» TASK INSTRUCTIONS
Go through the records below and show every line with the string "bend".

Segment Start: INPUT DATA

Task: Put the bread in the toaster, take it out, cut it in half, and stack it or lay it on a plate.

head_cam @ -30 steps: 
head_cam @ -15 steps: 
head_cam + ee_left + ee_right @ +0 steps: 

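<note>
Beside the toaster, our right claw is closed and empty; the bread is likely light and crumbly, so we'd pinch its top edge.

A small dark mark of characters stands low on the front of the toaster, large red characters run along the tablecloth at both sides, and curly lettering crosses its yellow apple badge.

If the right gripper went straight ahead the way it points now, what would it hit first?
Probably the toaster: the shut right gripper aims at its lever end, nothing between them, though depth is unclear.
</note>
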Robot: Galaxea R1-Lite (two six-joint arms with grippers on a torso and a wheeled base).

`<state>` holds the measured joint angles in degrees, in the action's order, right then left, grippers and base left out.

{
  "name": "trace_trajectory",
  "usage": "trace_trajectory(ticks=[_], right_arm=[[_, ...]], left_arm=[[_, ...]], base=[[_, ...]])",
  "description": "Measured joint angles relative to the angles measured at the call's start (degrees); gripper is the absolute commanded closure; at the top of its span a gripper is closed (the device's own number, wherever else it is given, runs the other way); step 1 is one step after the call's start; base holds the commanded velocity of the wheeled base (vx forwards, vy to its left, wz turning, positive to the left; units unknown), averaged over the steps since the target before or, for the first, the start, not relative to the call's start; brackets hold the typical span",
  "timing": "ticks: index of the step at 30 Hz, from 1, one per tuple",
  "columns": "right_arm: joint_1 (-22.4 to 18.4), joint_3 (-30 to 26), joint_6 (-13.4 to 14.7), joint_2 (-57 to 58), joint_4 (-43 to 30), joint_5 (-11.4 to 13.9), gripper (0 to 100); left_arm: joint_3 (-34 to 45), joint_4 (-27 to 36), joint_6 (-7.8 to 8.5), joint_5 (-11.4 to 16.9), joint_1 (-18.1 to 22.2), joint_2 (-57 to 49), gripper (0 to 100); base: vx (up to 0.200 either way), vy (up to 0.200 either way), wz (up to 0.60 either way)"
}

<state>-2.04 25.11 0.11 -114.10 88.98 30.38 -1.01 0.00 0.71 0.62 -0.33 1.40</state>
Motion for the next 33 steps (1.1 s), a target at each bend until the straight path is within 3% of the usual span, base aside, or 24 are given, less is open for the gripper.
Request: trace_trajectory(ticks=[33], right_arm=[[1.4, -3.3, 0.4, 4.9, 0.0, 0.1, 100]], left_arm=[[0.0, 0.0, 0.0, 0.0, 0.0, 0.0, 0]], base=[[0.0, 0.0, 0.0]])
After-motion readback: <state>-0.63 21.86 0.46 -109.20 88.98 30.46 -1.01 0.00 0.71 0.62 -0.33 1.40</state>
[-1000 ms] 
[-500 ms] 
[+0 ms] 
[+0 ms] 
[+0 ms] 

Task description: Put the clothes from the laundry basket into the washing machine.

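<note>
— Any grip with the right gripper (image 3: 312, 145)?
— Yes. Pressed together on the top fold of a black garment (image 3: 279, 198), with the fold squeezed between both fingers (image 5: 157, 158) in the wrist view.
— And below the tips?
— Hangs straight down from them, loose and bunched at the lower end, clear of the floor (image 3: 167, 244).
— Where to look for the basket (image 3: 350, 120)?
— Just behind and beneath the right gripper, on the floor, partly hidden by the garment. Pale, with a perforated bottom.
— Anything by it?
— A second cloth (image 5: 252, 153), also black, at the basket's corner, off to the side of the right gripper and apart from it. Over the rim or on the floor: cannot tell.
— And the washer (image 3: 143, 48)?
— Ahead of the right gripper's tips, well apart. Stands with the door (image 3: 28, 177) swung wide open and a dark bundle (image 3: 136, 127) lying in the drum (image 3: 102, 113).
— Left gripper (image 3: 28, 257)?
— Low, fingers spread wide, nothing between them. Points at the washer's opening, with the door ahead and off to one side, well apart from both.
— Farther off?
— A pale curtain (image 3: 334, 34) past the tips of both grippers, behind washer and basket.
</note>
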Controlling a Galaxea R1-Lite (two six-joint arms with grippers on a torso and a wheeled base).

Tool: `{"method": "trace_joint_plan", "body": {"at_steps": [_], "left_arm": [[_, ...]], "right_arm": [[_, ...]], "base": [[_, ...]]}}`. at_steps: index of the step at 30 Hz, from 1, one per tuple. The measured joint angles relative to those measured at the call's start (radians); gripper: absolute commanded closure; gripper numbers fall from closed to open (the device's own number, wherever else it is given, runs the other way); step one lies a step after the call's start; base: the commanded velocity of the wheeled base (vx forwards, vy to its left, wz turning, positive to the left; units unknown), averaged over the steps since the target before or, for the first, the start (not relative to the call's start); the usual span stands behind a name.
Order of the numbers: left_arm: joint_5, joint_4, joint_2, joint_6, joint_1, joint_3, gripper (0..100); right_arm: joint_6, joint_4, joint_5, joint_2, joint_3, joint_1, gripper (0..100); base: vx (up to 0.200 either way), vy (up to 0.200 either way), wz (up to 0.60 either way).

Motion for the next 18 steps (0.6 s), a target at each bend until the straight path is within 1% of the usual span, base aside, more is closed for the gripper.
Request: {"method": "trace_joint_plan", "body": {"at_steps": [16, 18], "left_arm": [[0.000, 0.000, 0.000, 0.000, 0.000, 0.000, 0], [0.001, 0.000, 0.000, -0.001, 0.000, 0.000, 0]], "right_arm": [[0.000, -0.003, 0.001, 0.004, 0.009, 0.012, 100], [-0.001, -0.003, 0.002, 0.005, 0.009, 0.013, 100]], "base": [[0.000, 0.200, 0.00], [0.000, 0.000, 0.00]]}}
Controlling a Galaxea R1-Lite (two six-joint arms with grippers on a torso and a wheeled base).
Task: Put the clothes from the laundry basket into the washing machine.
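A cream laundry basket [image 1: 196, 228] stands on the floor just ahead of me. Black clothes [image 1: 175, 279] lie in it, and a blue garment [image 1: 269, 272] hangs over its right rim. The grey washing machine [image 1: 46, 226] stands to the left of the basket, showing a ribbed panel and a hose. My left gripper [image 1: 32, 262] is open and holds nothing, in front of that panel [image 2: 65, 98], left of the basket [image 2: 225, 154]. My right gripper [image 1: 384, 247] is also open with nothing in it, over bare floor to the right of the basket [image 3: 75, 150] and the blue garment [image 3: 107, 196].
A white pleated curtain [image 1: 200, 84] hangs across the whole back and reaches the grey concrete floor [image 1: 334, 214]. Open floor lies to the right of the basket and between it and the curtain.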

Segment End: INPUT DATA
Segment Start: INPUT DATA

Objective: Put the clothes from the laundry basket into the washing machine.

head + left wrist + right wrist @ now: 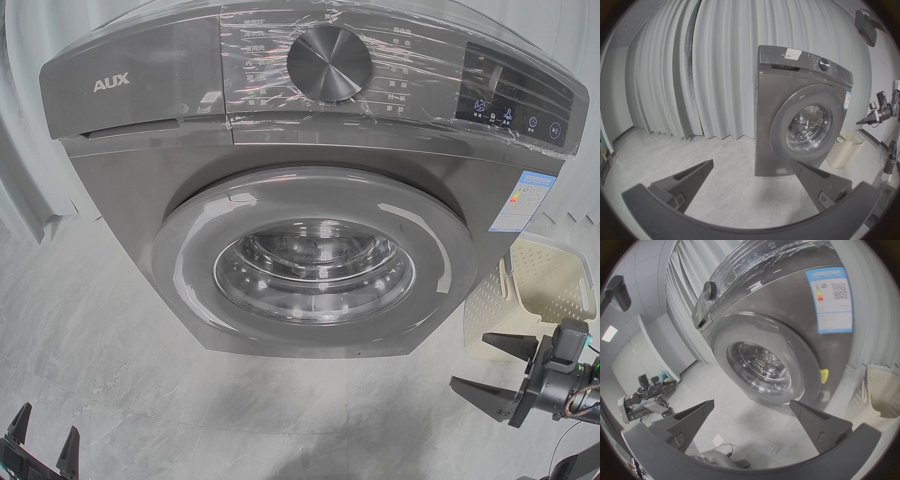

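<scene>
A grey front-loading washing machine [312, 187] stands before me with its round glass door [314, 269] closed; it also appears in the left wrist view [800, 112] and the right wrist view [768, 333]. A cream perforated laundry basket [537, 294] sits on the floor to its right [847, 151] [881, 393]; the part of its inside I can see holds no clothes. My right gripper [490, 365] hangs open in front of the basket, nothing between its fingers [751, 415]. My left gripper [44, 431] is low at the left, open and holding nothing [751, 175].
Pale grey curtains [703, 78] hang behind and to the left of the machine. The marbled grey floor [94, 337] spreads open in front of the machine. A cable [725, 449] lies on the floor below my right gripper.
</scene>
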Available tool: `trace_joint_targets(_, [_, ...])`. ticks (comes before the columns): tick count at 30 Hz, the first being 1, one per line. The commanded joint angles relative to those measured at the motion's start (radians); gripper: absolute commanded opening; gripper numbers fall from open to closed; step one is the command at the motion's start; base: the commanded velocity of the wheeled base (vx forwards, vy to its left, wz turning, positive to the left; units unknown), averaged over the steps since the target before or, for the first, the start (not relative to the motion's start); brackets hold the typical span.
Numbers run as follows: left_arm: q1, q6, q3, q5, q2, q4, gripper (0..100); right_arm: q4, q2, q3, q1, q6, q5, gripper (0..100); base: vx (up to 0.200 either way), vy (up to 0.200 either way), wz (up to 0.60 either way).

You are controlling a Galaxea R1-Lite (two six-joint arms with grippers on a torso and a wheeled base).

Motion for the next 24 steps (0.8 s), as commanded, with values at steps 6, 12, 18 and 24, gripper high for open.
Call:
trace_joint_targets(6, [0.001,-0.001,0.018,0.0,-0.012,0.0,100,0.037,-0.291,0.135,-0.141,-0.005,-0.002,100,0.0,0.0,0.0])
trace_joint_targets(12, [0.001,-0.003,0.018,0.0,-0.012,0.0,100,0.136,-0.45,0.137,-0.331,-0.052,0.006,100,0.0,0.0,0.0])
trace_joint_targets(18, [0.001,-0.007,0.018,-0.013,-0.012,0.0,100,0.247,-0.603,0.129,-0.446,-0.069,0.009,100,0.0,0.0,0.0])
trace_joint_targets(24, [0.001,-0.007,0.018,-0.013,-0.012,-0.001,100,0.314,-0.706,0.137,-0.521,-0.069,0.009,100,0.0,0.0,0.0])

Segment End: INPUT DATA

» PROBLEM SOLUTION
Motion for the next 33 steps (1.1 s), a target at each bend until the straight path is within 3% of the usual span, base aside, or 24 are given, less is open for the gripper.
Motion for the next 18 steps (0.6 s), a target at each bend until the straight path is within 1% of the usual span, base aside, more is closed for the gripper.

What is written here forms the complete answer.